What is the fastest way to retire early? ›

Boost your workplace retirement contributions

Saving more each month in your 401(k) or other tax-advantaged retirement plan can help you get to early retirement faster while reducing your taxable income.

What is the Financial Independence, Retire Early 4 rule? ›

One frequently used rule of thumb for retirement spending is known as the 4% rule. It's relatively simple: You add up all of your investments, and withdraw 4% of that total during your first year of retirement. In subsequent years, you adjust the dollar amount you withdraw to account for inflation.

What is the passive phase of retirement? ›

Passive Phase

While health may be a concern and limit outside involvement, becoming less social often is a natural part of this life phase. It does not mean one becomes a hermit. It does mean people may become more selective about what they do and when, where, and how they do it.

Which retirement stage is when retirees travel and participate in activities they could not do while working? ›

Honeymoon phase when retirees travel and participate in activities they could not do while working.

What is the 3% rule in retirement? ›

What is the 3% rule in retirement? The 3% rule in retirement says you can withdraw 3% of your retirement savings a year and avoid running out of money. Historically, retirement planners recommended withdrawing 4% per year (the 4% rule).

How to retire early with no money? ›

Low-income people may retire by cutting their expenses, downsizing their homes, taking Social Security benefits early, and/or applying for financial assistance through government benefit programs.

How much do I need to save to retire early? ›

Set a Savings Goal

But it's considerably more so if you want to retire early. One rule of thumb recommends multiplying your desired annual income in retirement by 25 to come up with a savings goal. So, if you want to have $50,000 a year for 25 years, you'd need $1.25 million.

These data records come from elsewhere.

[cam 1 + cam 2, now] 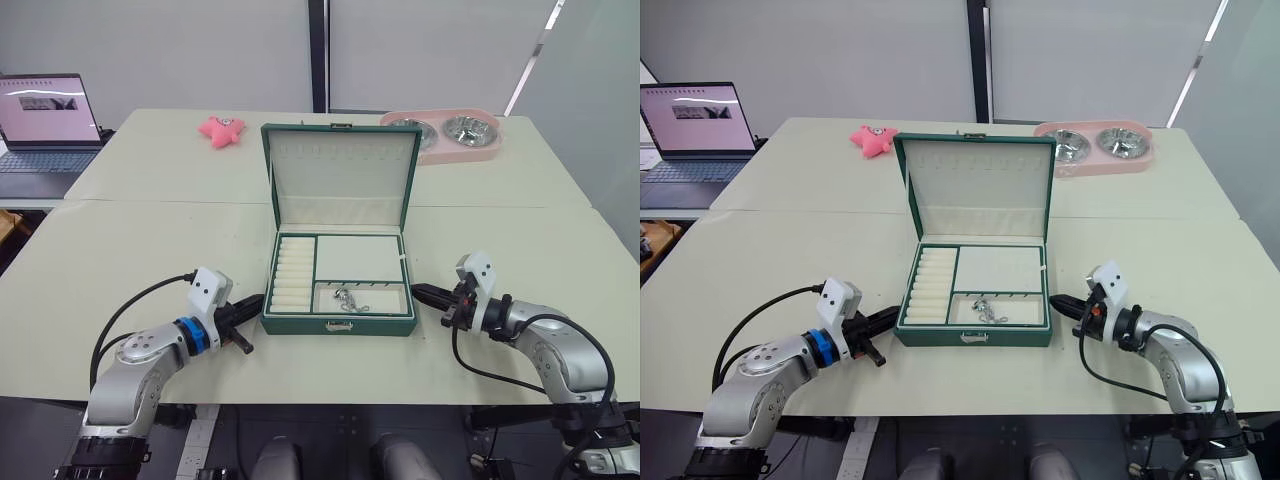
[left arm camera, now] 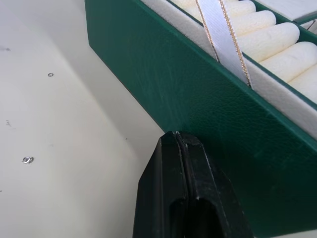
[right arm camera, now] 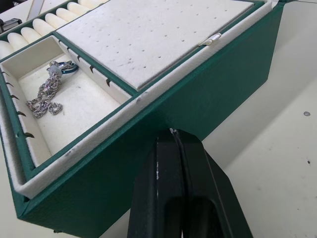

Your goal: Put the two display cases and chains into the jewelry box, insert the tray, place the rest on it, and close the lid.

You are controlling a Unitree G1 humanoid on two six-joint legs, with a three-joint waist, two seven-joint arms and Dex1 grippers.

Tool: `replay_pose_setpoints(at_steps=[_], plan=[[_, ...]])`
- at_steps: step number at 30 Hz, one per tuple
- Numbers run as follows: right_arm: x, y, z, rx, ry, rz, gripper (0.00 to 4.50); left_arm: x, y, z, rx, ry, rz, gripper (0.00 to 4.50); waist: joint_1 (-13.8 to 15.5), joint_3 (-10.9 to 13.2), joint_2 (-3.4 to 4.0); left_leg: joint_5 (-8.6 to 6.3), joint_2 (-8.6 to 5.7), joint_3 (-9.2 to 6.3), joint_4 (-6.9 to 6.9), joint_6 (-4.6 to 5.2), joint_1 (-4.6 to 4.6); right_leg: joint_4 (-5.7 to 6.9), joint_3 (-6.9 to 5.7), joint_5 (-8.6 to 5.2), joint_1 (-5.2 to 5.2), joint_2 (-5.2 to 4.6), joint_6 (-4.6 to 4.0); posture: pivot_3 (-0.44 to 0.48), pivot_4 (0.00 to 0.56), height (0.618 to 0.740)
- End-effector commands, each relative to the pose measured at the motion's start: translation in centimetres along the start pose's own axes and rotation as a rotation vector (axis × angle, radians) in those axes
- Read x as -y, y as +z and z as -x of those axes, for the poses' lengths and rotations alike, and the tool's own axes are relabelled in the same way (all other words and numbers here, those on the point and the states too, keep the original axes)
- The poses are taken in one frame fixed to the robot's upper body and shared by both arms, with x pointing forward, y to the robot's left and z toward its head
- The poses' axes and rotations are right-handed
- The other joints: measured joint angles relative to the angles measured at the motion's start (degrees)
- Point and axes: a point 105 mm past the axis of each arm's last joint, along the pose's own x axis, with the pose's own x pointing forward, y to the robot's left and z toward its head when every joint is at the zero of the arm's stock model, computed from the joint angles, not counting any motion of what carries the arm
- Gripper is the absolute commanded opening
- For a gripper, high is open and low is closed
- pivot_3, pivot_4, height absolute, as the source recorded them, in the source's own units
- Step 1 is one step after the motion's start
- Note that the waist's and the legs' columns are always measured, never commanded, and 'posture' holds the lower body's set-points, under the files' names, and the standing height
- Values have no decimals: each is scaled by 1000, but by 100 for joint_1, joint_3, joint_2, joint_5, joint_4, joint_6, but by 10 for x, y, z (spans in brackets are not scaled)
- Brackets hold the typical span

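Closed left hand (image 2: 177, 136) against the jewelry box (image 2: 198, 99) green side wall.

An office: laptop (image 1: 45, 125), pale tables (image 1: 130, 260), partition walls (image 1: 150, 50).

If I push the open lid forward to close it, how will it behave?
The lid stands upright on a back hinge, so it should swing stiffly as one flat panel. A ribbon stay probably limits backward travel. The jewelry box may slide on the smooth table.
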Motion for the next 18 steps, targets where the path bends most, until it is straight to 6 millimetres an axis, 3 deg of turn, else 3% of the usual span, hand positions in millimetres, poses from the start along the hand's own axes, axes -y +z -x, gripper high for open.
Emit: replay_pose_setpoints(at_steps=[1, 11, 15, 18], plan=[[-27, 10, -15, 49, 138, 14, 10, 33, 4, -12, 32, -160, 15, 0, 0, 0, 0, 0, 0, 0, 0, 0, 0, 0, 0, 0, 0, 0, 0, 0, 150, 740], [-9, 16, -1, 61, 68, 22, 10, 17, 9, 2, 92, -62, -58, 0, -5, 1, 0, 0, 1, 2, 0, 0, -1, 0, 2, 0, -3, 0, 0, 0, 150, 740], [8, 23, 11, 74, 17, 26, 10, 4, 19, 31, 185, 46, -97, 0, -11, 3, -1, 0, 1, 1, 0, 0, -4, 0, 2, 0, -4, 0, 0, 0, 150, 740], [17, 27, 17, 83, -6, 34, 10, 6, 23, 50, 223, 87, -103, 0, 3, 3, 0, 0, 3, 2, -1, 0, -2, -1, 3, 0, -4, 0, 0, 0, 150, 740]])
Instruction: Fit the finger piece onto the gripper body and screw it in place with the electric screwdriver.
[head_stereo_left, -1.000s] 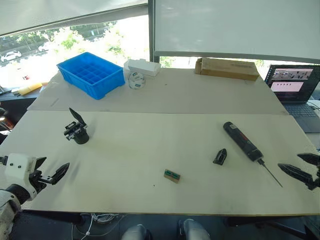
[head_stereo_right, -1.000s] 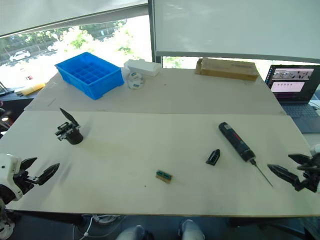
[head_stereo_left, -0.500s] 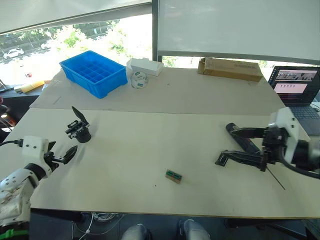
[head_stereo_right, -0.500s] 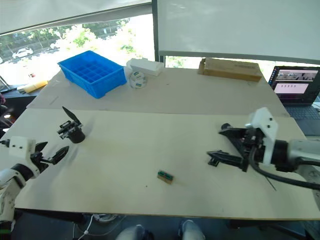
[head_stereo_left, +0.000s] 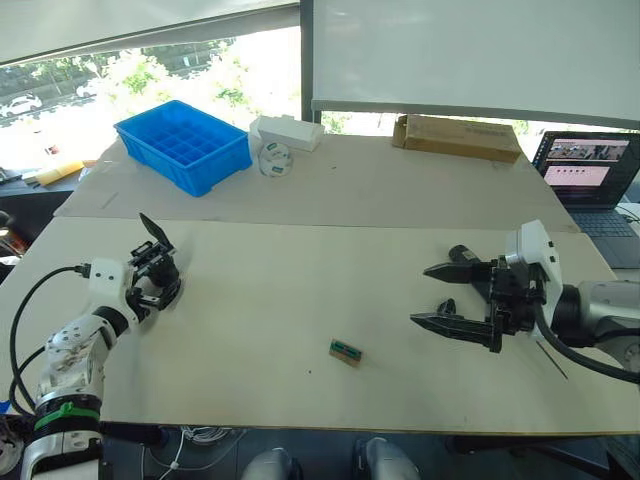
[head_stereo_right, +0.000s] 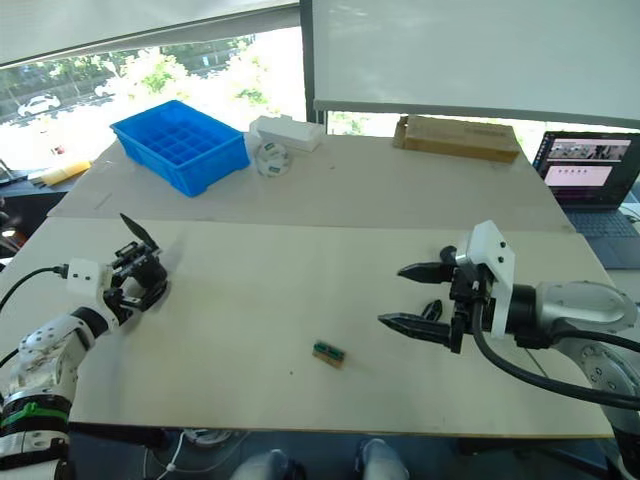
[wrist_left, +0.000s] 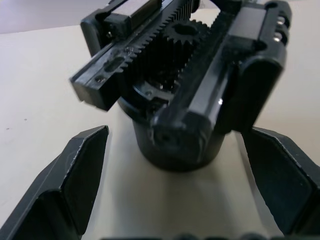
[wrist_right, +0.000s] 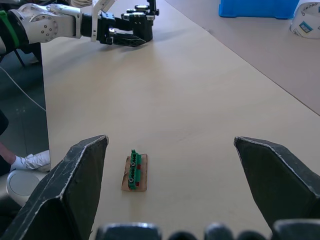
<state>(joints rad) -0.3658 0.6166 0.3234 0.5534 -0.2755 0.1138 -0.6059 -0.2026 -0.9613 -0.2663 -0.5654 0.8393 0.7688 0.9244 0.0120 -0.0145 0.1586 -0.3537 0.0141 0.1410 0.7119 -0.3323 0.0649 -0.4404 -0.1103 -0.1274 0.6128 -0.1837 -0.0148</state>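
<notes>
Pale wood table (head_stereo_left: 300, 290) stretches below bright windows, with a blue compartment tray (head_stereo_left: 183, 146) at the far left and a laptop (head_stereo_left: 585, 165) at the far right. Since the earlier pictures, both arms have come in over the table from its near corners. The left gripper (head_stereo_left: 152, 290) now sits at the gripper body (head_stereo_left: 157, 262) at the left; in the wrist view its fingers (wrist_left: 75, 185) are spread to either side of the round base, not touching it. The right gripper (head_stereo_left: 440, 296) reaches leftward from the right side, held level above the table, its two fingers spread wide, one far and one near. The finger piece (head_stereo_left: 445, 306) lies between them on the table. The electric screwdriver (head_stereo_left: 462, 254) is mostly hidden behind the right arm, only its far end showing. A small green block (head_stereo_left: 345, 351) lies near the middle front, apart from both grippers.
</notes>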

Where to put money to retire early? ›

Here are six of the best investments and accounts to use if you want to retire early.
  1. Regular Investment Account. For normal retirees, putting every dollar possible into a tax-advantaged retirement account makes a lot of sense. ...
  2. Roth IRA. ...
  3. Municipal Bonds. ...
  4. Real Estate. ...
  5. Index Funds. ...
  6. High-Yield Savings.
Jan 20, 2023

How to retire early at 40? ›

  1. Retire early by 40. Today, aiming for early retirement by age 40 has become a popular goal. ...
  2. Save like it's your job. ...
  3. Embrace smart spending. ...
  4. Boost your income. ...
  5. Set a savings target. ...
  6. Stay calm and invest on — aggressively. ...
  7. Strategize your withdrawals. ...
  8. Plan for healthcare.
3 days ago

How do people retire early? ›

Key Points. First, you'll need to assess how much income and savings you will need in retirement. Then, you can take stock of your financial situation to see where you stand. Finally, you can make a savings and investment plan to help reach your goal of early retirement.

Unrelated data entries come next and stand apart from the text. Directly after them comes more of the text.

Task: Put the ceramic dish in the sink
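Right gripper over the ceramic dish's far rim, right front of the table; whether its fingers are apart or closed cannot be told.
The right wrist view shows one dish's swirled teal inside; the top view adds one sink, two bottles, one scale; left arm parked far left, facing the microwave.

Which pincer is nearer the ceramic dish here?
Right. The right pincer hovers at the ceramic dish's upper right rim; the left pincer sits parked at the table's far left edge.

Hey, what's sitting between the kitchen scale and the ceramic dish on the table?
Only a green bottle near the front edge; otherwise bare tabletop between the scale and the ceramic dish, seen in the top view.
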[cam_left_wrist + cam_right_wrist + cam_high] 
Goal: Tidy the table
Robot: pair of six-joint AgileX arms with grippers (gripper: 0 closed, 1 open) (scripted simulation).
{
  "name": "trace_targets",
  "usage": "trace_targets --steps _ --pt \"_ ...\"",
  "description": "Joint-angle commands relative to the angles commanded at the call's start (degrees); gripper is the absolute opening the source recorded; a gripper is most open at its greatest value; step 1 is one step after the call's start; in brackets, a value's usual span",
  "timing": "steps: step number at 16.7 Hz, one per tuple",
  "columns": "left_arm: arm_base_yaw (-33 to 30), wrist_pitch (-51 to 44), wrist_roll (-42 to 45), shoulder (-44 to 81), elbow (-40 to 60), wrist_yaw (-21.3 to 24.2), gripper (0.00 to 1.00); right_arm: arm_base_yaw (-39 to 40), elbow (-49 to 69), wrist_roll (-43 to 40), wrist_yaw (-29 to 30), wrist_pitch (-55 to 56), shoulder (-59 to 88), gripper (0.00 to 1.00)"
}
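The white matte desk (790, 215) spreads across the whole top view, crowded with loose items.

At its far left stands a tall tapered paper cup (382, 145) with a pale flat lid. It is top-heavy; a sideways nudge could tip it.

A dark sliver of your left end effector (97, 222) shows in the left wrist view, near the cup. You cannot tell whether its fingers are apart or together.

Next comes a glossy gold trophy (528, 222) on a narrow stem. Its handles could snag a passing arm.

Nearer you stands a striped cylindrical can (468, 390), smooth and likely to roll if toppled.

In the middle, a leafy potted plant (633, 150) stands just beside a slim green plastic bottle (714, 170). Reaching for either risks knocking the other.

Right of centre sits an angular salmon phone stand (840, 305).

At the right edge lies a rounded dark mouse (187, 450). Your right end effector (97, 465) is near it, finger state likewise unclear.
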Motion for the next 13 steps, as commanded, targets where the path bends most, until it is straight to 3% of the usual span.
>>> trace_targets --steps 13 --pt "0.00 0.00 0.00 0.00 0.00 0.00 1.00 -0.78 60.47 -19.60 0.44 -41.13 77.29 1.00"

What is the early retirement withdrawal rate for FIRE? ›

To achieve early retirement, F.I.R.E. investors cut costs aggressively and save large percentages of their income. Their milestone for financial independence is a portfolio large enough to sustain their spending with inflation- adjusted withdrawals equal to 4% of the portfolio's initial value—the so-called 4% rule.

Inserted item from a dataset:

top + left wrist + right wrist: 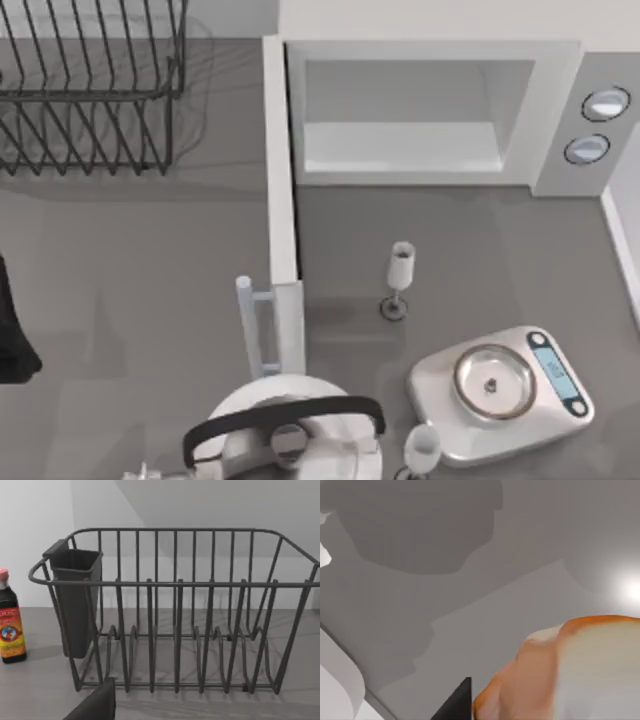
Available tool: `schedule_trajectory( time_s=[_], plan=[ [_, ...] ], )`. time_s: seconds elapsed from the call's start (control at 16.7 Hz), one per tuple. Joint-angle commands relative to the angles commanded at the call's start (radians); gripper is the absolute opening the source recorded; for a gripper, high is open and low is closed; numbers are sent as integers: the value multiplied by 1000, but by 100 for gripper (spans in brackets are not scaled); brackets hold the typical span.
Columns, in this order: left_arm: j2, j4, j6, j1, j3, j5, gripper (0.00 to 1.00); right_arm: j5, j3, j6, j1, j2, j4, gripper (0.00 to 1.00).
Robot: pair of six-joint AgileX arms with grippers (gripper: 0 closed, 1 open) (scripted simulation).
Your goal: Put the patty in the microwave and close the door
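The patty (570, 675), orange-brown with a pale centre, looms very close in the right wrist view. A dark part of my right gripper (457, 702) shows just beside it, over a grey surface. The white microwave (560, 60) stands at the back right, its pale cavity (400, 130) bare. Its door (283, 200) is swung fully open toward the front, with the pale bar handle (247, 320) on its left side. My left arm (10, 335) sits at the table's left edge, and a dark part of its gripper (95, 705) faces a wire rack.
A dish rack (90, 90) with a dark cup holder (75, 600) stands at the back left, a sauce bottle (10, 620) beside it. A wine glass (400, 275), a silver scale (500, 390), a second glass (420, 450) and a white kettle (290, 440) crowd the front.
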Motion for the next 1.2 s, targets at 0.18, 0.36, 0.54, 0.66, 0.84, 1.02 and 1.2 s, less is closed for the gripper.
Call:
schedule_trajectory(
  time_s=[0.18,0.36,0.54,0.66,0.84,1.02,1.2],
  plan=[
    [0,0,0,0,0,0,100,4,4,11,9,9,13,0],
    [0,0,0,0,0,0,100,35,53,96,81,58,108,0],
    [0,0,0,0,0,0,100,92,124,248,207,179,298,0],
    [0,0,0,0,0,0,100,138,160,379,306,293,470,0],
    [0,0,0,0,0,0,100,211,191,607,454,480,761,0],
    [0,0,0,0,0,0,100,294,225,846,589,652,1063,0],
    [0,0,0,0,0,0,100,387,262,1072,698,788,1360,0]
  ],
)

What is the 4 rule for retirement withdrawals? ›

The 4% rule limits annual withdrawals from your retirement accounts to 4% of the total balance in your first year of retirement. That means if you retire with $1 million saved, you'd take out $40,000. According to the rule, this amount is safe enough that you won't risk running out of money during a 30-year retirement.

How much money do you need for FIRE? ›

FIRE usually involves saving anywhere from 40% to 75% of your income. This means it can be inaccessible for many people. Take some time to figure out if FIRE is right for you.

What are the rules for early retirement? ›

A worker can choose to retire as early as age 62, but doing so may result in a reduction of as much as 30 percent. Starting to receive benefits after normal retirement age may result in larger benefits. With delayed retirement credits, a person can receive his or her largest benefit by retiring at age 70.